ASSIGNED TASK:
The entries below contain a line with "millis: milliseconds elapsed" and a line with "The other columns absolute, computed". Quote exactly those two lines and all lines between them.

*** DATA EXTRACT ***

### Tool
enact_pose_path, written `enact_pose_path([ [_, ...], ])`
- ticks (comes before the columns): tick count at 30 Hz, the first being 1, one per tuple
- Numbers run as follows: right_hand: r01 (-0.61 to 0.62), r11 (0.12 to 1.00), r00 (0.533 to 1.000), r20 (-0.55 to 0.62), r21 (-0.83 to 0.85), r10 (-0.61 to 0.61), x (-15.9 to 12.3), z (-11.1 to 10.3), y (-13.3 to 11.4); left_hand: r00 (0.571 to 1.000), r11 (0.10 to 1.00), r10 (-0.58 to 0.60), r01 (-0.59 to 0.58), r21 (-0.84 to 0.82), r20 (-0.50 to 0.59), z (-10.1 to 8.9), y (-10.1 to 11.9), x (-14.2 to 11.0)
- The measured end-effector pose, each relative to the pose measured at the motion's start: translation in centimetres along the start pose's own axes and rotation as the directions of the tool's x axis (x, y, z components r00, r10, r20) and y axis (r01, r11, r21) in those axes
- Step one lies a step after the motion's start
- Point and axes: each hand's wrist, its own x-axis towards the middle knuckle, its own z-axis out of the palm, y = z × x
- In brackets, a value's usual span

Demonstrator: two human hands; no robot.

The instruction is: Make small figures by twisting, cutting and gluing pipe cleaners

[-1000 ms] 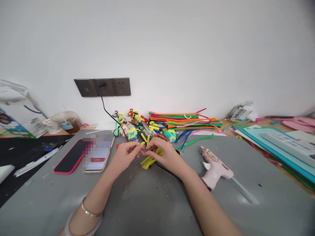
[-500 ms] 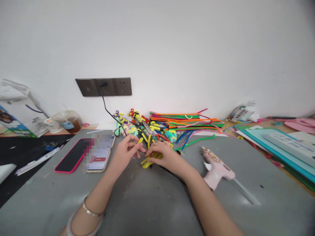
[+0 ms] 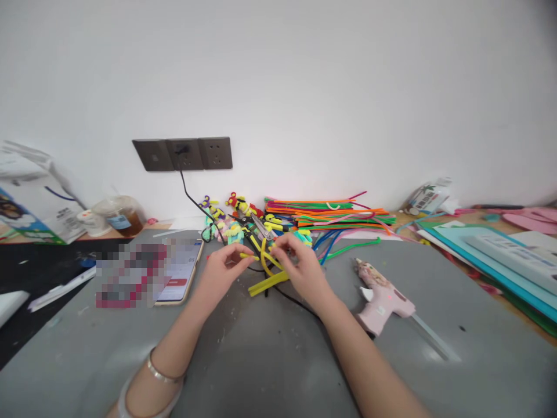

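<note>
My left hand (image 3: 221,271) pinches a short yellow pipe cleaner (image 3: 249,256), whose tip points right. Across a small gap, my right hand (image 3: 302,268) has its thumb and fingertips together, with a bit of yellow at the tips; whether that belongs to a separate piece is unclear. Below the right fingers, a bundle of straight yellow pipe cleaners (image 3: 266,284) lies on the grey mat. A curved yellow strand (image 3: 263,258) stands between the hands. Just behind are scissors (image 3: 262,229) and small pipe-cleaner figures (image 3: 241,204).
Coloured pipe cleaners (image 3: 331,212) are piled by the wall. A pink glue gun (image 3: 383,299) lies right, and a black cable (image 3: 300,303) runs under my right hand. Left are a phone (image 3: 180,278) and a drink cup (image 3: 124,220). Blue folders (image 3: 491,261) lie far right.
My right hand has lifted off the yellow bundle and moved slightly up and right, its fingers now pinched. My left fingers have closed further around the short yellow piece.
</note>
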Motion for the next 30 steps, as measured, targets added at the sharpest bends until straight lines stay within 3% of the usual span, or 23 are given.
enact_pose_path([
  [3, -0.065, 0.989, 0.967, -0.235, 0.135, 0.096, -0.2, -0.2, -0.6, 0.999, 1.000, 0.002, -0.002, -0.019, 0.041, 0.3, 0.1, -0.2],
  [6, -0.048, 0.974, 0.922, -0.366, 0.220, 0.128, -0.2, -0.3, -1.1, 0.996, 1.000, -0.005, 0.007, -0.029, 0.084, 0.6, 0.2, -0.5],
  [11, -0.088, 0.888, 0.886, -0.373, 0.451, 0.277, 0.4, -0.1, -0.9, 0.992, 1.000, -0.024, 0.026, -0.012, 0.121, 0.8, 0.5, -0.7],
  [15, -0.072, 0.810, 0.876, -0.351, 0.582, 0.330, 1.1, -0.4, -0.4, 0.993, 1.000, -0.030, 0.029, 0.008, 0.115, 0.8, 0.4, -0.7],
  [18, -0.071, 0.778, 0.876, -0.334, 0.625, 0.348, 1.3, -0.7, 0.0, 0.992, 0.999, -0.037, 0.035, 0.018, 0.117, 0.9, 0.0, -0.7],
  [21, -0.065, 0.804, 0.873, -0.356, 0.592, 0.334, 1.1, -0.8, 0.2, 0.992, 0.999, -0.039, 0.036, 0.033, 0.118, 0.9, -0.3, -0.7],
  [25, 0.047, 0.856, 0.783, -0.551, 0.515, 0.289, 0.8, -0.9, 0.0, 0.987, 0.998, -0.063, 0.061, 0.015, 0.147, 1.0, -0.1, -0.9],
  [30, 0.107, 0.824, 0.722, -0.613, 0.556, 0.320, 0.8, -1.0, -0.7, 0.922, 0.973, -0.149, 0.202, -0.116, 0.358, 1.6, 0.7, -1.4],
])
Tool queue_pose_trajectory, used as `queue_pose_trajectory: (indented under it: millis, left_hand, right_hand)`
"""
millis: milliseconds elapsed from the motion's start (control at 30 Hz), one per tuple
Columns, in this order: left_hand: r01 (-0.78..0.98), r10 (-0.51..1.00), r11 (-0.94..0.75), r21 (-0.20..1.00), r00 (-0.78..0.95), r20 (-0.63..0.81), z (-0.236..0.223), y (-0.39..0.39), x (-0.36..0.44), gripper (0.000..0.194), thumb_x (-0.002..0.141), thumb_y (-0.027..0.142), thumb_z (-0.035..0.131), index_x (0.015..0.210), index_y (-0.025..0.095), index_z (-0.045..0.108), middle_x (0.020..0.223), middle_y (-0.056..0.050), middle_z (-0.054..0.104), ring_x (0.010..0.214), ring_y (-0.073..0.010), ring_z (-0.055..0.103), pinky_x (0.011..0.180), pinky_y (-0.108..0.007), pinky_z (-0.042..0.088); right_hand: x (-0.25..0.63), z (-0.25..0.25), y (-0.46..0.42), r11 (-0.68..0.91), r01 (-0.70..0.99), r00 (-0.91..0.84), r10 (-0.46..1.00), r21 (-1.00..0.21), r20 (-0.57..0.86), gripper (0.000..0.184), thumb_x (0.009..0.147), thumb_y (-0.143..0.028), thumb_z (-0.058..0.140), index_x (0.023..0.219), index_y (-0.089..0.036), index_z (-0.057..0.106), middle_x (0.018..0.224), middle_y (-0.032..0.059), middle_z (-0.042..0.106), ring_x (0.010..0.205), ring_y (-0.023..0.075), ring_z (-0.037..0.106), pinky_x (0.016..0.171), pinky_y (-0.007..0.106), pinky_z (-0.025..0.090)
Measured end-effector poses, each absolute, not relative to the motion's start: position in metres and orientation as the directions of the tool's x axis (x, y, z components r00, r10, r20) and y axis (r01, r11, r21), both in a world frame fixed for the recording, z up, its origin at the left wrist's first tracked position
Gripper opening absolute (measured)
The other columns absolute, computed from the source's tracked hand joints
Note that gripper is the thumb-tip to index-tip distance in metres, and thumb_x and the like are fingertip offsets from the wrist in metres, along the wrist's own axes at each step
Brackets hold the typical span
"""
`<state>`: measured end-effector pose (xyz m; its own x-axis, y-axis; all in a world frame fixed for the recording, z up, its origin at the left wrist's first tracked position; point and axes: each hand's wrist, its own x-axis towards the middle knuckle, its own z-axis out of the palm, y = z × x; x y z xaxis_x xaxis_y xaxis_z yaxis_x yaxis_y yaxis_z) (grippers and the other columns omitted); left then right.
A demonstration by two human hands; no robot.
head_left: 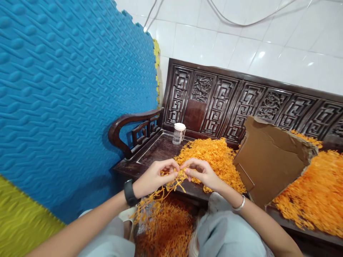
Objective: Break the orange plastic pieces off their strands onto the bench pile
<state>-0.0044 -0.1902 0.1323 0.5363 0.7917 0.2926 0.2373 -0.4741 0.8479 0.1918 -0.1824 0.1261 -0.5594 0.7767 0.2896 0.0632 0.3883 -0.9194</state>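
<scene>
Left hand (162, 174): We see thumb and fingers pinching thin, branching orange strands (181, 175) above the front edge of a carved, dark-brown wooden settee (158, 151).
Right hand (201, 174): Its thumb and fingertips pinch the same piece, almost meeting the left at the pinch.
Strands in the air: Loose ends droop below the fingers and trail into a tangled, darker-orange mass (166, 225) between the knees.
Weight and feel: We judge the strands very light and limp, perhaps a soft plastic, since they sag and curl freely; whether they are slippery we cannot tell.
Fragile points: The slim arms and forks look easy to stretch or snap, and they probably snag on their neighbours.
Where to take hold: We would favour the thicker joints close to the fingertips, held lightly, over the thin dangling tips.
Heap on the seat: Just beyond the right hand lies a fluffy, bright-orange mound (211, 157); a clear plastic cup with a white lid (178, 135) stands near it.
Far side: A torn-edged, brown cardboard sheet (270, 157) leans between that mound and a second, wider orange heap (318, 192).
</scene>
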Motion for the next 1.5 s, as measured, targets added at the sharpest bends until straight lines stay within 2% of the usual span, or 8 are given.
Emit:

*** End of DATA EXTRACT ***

TASK ANSWER:
millis: milliseconds elapsed from the motion's start (control at 30 Hz), one per tuple
Columns, in this order: left_hand: r01 (-0.78..0.98), r10 (-0.51..1.00), r11 (-0.94..0.75), r21 (-0.20..1.00), r00 (-0.78..0.95), r20 (-0.63..0.81), z (-0.236..0.223), y (-0.39..0.39), x (-0.36..0.44), gripper (0.000..0.194), thumb_x (-0.002..0.141), thumb_y (-0.027..0.142), thumb_z (-0.035..0.131), index_x (0.015..0.210), index_y (-0.025..0.095), index_z (-0.045..0.108), middle_x (0.020..0.223), middle_y (-0.056..0.050), middle_z (-0.054..0.104), ring_x (0.010..0.214), ring_y (-0.073..0.010), ring_z (-0.055..0.103), pinky_x (0.011..0.180), pinky_y (-0.108..0.007), pinky_z (-0.042..0.088); right_hand: x (-0.25..0.63), z (-0.25..0.25), y (-0.46..0.42), r11 (-0.68..0.91), r01 (-0.70..0.99), r00 (-0.91..0.84), r10 (-0.46..1.00), r21 (-1.00..0.21), r20 (-0.57..0.86), gripper (0.000..0.184), thumb_x (0.009..0.147), thumb_y (-0.143..0.028), thumb_z (-0.058..0.140), index_x (0.023..0.219), index_y (-0.089..0.036), index_z (-0.057..0.106), middle_x (0.018..0.224), middle_y (-0.032..0.059), middle_z (-0.042..0.106), ring_x (0.010..0.205), ring_y (-0.023..0.075), ring_z (-0.037..0.106), pinky_x (0.016..0.171), pinky_y (-0.007..0.106), pinky_z (-0.025..0.090)
Measured end-effector poses, each absolute, not relative to the motion's start: position in metres and orientation as the directions of the tool's x axis (x, y, z components r00, r10, r20) and y axis (r01, r11, r21), both in a world frame fixed for the recording, z up, its origin at the left wrist's first tracked position
Gripper opening absolute (measured)
The other columns absolute, computed from the source's tracked hand joints

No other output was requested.